Strzelec jest browarem o charakterze lokalnym, obejmującym swoim zasięgiem głównie Małopolskę i Śląsk, a jego udział w polskim rynku piwa według danych na koniec ubiegłego roku można szacować na 1 proc. Od początków działalności sprzedaż Strzelca dynamicznie rośnie, co szło w parze z tendencjami panującymi na polskim rynku piwowarskim. W 2000 roku spółka sprzedała 264 tys. hl piwa, czyli o 51 proc. więcej niż rok wcześniej (174 tys. hl), a w porównaniu z rokiem 1995 było to aż o 275 proc. więcej.
Wzrost sprzedaży był również efektem przejęcia w połowie 2000 roku od syndyka masy upadłościowej browaru w Rybniku. Deklaracje przedstawicieli spółki wskazują, że także bieżący rok będzie dla Strzelca dobry. Ocenia się, że obecnie spółka jest w stanie wyprodukować około 550 tys. hl piwa rocznie. W ciągu ostatnich pięciu lat browar zwiększył swoje moce wytwórcze ponad pięciokrotnie.

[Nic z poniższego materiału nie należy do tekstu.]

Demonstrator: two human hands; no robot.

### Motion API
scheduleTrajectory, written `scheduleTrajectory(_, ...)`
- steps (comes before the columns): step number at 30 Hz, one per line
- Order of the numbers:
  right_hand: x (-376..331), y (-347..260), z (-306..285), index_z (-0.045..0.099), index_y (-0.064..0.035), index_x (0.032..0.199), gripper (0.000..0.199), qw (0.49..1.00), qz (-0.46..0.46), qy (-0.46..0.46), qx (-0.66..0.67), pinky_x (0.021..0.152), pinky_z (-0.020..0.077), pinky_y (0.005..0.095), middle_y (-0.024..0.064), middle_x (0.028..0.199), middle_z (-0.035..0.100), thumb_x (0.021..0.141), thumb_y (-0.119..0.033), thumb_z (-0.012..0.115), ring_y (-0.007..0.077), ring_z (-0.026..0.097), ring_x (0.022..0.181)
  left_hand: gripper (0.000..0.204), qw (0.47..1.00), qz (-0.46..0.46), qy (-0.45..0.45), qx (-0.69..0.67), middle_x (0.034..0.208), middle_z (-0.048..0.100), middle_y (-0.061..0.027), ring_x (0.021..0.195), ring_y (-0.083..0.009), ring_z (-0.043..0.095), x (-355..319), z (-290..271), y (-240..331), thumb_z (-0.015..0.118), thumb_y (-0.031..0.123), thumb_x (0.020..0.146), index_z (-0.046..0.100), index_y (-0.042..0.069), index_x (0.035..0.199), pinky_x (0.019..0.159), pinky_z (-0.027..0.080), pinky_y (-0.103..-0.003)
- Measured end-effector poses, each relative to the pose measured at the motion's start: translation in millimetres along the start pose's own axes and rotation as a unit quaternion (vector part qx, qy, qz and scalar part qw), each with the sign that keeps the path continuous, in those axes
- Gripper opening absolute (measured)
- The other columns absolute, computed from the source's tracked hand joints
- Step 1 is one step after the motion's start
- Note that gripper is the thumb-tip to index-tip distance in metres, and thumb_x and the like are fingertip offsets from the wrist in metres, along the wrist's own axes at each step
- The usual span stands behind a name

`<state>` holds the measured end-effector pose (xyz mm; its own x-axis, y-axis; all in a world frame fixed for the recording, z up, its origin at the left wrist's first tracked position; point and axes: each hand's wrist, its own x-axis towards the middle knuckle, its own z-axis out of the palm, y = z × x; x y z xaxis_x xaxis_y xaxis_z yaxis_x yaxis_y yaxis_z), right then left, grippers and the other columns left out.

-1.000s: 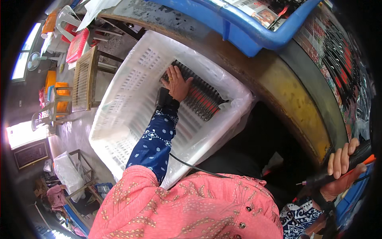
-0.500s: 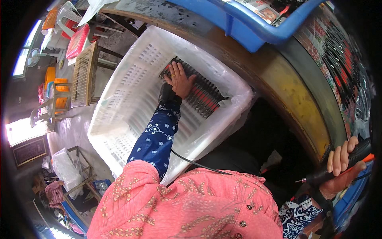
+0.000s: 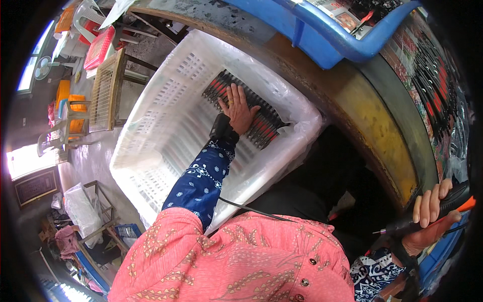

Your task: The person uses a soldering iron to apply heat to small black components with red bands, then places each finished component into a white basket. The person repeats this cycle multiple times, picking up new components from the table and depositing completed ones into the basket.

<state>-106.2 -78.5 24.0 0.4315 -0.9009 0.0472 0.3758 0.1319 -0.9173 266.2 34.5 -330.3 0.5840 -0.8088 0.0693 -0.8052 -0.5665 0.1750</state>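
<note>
Black-and-red tools (image 3: 267, 129) line the white plastic crate (image 3: 171, 90) towards twelve o'clock, left hand (image 3: 239, 110) spread wide across them, seemingly for steadiness. At four, right hand (image 3: 429, 207) grips an electric screwdriver (image 3: 402, 229)

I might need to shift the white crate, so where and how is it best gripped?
Likely by the left rim of the white crate, coming from the left and hooking over the edge: that side stands away from the bench, while the opposite side lies close to it. Clear plastic on the right might slip.
</note>
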Motion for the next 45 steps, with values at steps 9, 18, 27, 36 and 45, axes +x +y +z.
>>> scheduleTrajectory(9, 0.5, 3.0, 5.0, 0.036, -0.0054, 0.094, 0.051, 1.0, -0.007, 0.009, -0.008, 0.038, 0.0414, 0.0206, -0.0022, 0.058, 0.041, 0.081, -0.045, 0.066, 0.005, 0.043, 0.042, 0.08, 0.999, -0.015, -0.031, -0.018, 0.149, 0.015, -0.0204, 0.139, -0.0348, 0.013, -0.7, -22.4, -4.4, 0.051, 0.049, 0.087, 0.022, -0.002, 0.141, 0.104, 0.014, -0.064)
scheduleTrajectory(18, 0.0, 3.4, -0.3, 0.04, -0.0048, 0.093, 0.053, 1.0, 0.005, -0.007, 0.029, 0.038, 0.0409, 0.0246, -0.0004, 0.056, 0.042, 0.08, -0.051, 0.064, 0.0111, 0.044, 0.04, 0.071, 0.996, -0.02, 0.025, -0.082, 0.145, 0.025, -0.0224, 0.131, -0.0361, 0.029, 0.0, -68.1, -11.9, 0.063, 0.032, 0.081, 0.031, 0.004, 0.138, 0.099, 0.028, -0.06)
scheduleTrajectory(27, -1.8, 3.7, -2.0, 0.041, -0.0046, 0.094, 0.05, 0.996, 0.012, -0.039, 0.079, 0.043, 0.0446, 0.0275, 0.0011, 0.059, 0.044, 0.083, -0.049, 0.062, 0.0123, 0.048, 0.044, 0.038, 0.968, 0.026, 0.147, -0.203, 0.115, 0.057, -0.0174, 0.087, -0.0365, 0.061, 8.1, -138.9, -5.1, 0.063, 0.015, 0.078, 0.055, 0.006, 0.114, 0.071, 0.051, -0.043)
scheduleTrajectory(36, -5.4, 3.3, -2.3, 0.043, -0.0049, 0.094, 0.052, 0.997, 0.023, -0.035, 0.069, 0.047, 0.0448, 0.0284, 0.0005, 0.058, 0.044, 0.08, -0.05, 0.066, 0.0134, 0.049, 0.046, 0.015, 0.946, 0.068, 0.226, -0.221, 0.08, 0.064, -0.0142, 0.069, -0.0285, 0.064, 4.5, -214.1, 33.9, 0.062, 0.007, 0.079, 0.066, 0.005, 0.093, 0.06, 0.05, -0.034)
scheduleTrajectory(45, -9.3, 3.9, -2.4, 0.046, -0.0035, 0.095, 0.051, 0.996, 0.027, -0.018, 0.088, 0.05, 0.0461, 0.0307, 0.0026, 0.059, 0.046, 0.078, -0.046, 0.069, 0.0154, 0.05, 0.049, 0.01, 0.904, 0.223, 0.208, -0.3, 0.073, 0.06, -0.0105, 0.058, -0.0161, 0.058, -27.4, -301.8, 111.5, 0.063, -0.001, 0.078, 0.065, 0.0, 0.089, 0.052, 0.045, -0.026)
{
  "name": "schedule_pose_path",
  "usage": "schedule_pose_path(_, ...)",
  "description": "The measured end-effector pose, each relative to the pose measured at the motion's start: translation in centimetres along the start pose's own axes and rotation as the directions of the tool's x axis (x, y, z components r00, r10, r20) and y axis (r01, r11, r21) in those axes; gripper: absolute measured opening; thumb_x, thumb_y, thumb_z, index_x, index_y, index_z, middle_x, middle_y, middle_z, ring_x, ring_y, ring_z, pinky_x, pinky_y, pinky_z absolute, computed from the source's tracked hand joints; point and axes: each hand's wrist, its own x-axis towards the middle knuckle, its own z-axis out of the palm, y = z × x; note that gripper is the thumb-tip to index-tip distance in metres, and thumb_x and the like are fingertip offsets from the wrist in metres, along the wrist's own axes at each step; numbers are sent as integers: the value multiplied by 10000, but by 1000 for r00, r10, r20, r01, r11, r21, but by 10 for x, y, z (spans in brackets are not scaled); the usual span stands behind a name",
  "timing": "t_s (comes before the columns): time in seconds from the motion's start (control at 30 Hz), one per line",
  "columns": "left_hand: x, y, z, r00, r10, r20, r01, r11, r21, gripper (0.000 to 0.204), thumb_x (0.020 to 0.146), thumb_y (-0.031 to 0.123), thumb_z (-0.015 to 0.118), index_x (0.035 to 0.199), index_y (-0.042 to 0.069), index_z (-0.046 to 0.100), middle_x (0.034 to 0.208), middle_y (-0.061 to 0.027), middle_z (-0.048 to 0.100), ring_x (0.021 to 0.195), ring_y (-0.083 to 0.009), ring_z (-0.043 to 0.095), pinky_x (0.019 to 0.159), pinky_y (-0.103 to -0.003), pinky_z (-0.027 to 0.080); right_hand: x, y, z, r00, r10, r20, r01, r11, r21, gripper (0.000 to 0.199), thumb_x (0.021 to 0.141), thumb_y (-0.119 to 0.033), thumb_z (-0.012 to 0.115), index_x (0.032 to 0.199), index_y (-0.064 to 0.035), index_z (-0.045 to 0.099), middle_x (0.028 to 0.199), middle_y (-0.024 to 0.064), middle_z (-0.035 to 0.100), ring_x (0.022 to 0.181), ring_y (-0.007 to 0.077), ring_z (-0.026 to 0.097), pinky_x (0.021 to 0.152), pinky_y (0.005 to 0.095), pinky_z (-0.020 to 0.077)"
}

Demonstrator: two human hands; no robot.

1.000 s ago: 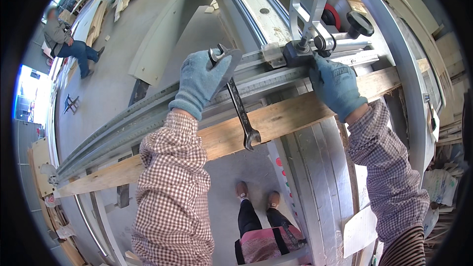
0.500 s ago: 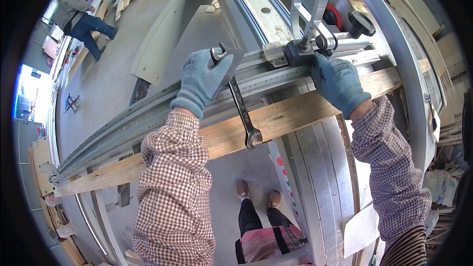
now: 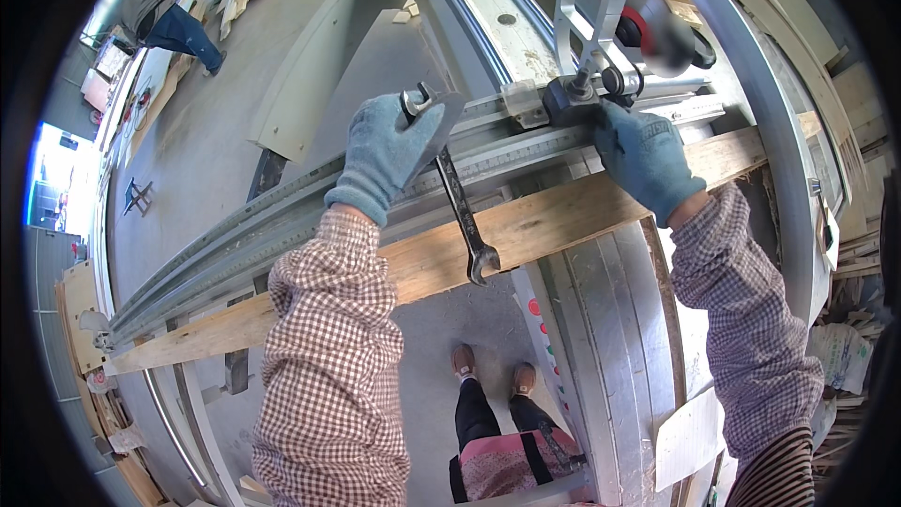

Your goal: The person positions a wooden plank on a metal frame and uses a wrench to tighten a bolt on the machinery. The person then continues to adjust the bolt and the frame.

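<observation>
My left hand (image 3: 383, 152), in a blue knitted glove, is closed around a black double open-ended wrench (image 3: 458, 207). One jaw shows above the thumb; the other hangs over a long wooden board (image 3: 535, 223). My right hand (image 3: 648, 158), gloved alike, has its fingers bent against the underside of a black clamp block (image 3: 570, 101) on the ruled metal rail (image 3: 497, 156). Its fingertips are hidden there, so whether they grip anything cannot be made out. A silver looped handle (image 3: 593, 14) rises from that block.
The board runs along the rail from lower left to right. A curved grey metal guard (image 3: 774, 141) stands at the right. Red and green buttons (image 3: 534, 307) line the machine's side near my feet. Another person (image 3: 174, 14) bends over timber at the far left.
My left hand and the wrench keep their place. My right hand has turned slightly at the clamp block. The person far off has moved up and right and leans further forward.
</observation>
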Motion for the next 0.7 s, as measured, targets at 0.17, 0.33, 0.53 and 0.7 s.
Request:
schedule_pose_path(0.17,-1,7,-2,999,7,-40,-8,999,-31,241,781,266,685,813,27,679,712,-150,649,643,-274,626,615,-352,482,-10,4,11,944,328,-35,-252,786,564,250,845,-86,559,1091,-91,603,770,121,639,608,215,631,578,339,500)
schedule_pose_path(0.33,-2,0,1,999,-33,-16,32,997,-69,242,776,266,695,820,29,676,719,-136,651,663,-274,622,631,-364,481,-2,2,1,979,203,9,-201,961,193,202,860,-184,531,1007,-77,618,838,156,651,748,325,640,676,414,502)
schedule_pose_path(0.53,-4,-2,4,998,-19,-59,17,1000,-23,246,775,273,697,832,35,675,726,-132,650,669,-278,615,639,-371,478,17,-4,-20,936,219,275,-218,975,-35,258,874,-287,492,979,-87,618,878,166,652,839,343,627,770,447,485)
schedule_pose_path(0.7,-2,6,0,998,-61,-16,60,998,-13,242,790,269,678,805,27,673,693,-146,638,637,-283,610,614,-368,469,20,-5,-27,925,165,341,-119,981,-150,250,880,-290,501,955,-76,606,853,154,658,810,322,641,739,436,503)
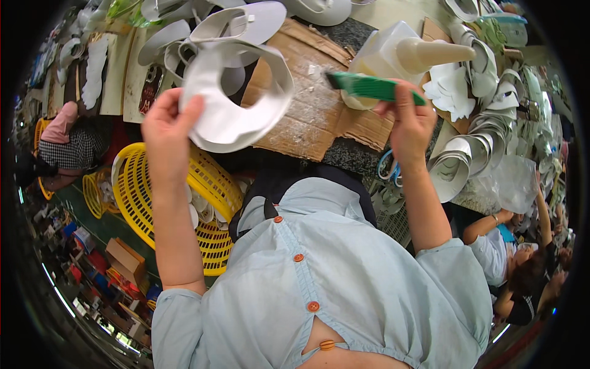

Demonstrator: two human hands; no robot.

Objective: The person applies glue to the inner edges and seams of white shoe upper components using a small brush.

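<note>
My left hand [172, 120] grips the near-left edge of a white shoe upper [212, 126], thumb on top. The piece is ring-shaped with a wide opening, and it hangs over the left side of a worn cardboard sheet [301, 117]. My right hand [410, 120] is closed round a green-handled brush [372, 88], whose dark tip points left toward the shoe upper, apart from it. Behind the brush, partly covered by it, stands a translucent plastic pot [384, 46] with a cream cone-shaped spout [433, 54].
More pale uppers [246, 21] lie beyond my left hand, and a stack of them [452, 172] sits at right. Blue-handled scissors [388, 166] are by my right wrist. A yellow basket [132, 197] with white pieces stands below left. Other people [67, 147] are at both sides.
</note>
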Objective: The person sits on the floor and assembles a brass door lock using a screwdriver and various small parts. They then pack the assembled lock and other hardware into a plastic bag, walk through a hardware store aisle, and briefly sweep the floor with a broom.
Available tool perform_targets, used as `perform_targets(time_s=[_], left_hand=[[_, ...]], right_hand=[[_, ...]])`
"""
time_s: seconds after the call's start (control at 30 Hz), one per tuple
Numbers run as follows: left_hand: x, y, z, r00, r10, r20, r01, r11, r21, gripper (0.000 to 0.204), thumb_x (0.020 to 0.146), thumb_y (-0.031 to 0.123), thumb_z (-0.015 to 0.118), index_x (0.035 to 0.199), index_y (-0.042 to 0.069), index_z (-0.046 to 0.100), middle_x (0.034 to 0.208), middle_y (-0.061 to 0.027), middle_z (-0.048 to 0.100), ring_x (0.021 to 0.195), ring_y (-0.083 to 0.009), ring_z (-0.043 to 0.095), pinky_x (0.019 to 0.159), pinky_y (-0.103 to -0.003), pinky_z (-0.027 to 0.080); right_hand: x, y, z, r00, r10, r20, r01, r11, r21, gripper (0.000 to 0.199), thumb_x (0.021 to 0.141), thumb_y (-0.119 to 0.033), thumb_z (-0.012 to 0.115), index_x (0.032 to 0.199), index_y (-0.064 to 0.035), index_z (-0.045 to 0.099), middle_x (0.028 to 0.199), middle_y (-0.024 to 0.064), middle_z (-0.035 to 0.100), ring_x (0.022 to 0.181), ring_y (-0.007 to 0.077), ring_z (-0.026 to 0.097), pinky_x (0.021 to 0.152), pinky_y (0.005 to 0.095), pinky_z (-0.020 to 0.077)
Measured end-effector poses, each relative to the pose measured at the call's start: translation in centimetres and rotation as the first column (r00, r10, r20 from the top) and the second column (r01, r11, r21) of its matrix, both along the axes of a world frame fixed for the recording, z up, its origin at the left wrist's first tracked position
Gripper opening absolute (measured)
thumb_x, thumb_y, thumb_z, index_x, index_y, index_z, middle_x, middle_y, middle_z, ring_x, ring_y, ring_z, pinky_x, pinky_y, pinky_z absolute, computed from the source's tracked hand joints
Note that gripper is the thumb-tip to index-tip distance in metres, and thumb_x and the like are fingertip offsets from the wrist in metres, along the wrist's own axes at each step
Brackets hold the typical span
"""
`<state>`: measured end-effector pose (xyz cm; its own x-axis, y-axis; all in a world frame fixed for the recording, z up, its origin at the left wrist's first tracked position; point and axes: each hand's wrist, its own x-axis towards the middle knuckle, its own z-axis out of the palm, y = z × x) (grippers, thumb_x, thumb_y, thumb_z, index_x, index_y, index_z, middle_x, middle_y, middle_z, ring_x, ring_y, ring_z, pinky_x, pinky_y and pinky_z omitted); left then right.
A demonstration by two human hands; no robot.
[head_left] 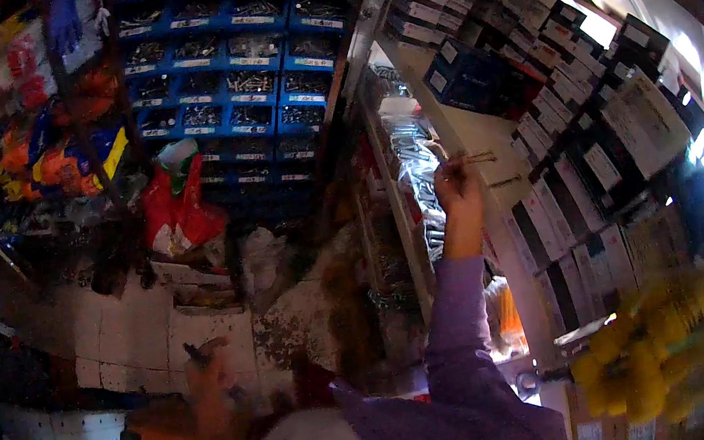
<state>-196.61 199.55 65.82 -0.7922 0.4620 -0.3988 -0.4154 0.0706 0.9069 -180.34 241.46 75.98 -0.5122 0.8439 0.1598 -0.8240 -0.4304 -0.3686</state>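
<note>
My right hand (456,180) reaches out over a narrow beige counter (492,130). Its fingers are closed on a long thin bolt (480,157), brass-coloured and pointing to the right; whether a second one is with it I cannot tell. Close by, another long bolt (505,182) lies on the counter. Low on the left, my left hand (209,370) is held over the tiled floor, its fingers curled round something small and dark (199,351) that blur and shadow keep me from naming.
Blue bins (247,83) full of screws and bolts rise ahead. Stacked boxes (580,179) line the counter's right side. Shiny plastic packets (415,157) fill a shelf along its left. A red bag (181,210) stands on the left, and yellow items (650,358) are bunched at the lower right.
</note>
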Motion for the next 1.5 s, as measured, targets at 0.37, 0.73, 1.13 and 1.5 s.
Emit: perform_targets(time_s=[0.37, 0.73, 1.13, 1.5], left_hand=[[-5.5, 10.9, -1.3, 0.999, -0.045, -0.015, 0.046, 0.996, 0.07, 0.021, 0.083, 0.022, 0.055, 0.095, 0.005, 0.058, 0.057, 0.0027, 0.044, 0.049, -0.0064, 0.041, 0.045, -0.022, 0.034], [-13.3, 19.3, -5.4, 0.831, -0.527, 0.178, 0.356, 0.749, 0.558, 0.033, 0.085, 0.022, 0.053, 0.112, 0.003, 0.051, 0.088, -0.0021, 0.056, 0.073, -0.0117, 0.052, 0.059, -0.026, 0.043], [-32.7, 2.7, -0.2, 0.934, 0.244, 0.262, -0.357, 0.592, 0.723, 0.04, 0.089, 0.031, 0.046, 0.119, 0.005, 0.042, 0.111, -0.0105, 0.054, 0.102, -0.0215, 0.053, 0.089, -0.034, 0.041], [-37.0, -13.3, -1.0, 0.219, 0.867, -0.448, -0.839, 0.402, 0.367, 0.028, 0.092, 0.026, 0.04, 0.102, 0.002, 0.049, 0.097, -0.009, 0.06, 0.091, -0.0172, 0.054, 0.082, -0.031, 0.042]], right_hand=[[1.6, 3.3, -1.3, 0.843, -0.124, -0.523, 0.045, 0.986, -0.16, 0.024, 0.082, 0.006, 0.043, 0.105, 0.0028, 0.051, 0.095, 0.0105, 0.056, 0.086, 0.0189, 0.055, 0.083, 0.0323, 0.0464], [-7.1, -0.8, -5.5, 0.932, -0.254, 0.26, 0.182, 0.945, 0.271, 0.021, 0.081, -0.009, 0.052, 0.101, -0.0023, 0.052, 0.088, 0.0071, 0.056, 0.077, 0.0181, 0.054, 0.074, 0.03, 0.0448], [-43.2, -18.9, -13.4, 0.488, 0.236, 0.841, -0.862, 0.285, 0.42, 0.031, 0.08, -0.018, 0.056, 0.104, -0.001, 0.05, 0.092, 0.0104, 0.057, 0.083, 0.0222, 0.054, 0.076, 0.0328, 0.0438], [-58.3, -44.7, -14.4, 0.055, 0.648, 0.759, -0.951, -0.199, 0.238, 0.036, 0.076, -0.023, 0.065, 0.1, 0.0011, 0.053, 0.091, 0.0122, 0.06, 0.083, 0.0233, 0.057, 0.075, 0.0335, 0.0454]])
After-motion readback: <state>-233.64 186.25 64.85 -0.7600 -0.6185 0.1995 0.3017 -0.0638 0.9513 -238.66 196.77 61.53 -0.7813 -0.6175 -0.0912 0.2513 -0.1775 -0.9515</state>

Do tej pory Strzelec był w stanie dość szybko rozwijać się samodzielnie. Wydaje się jednak, że do utrzymania wysokiego tempa rozwoju spółka będzie musiała znaleźć silnego partnera. Procesy konsolidacyjne przebiegające w polskim sektorze piwowarskim wskazują, że jest to scenariusz bardzo prawdopodobny.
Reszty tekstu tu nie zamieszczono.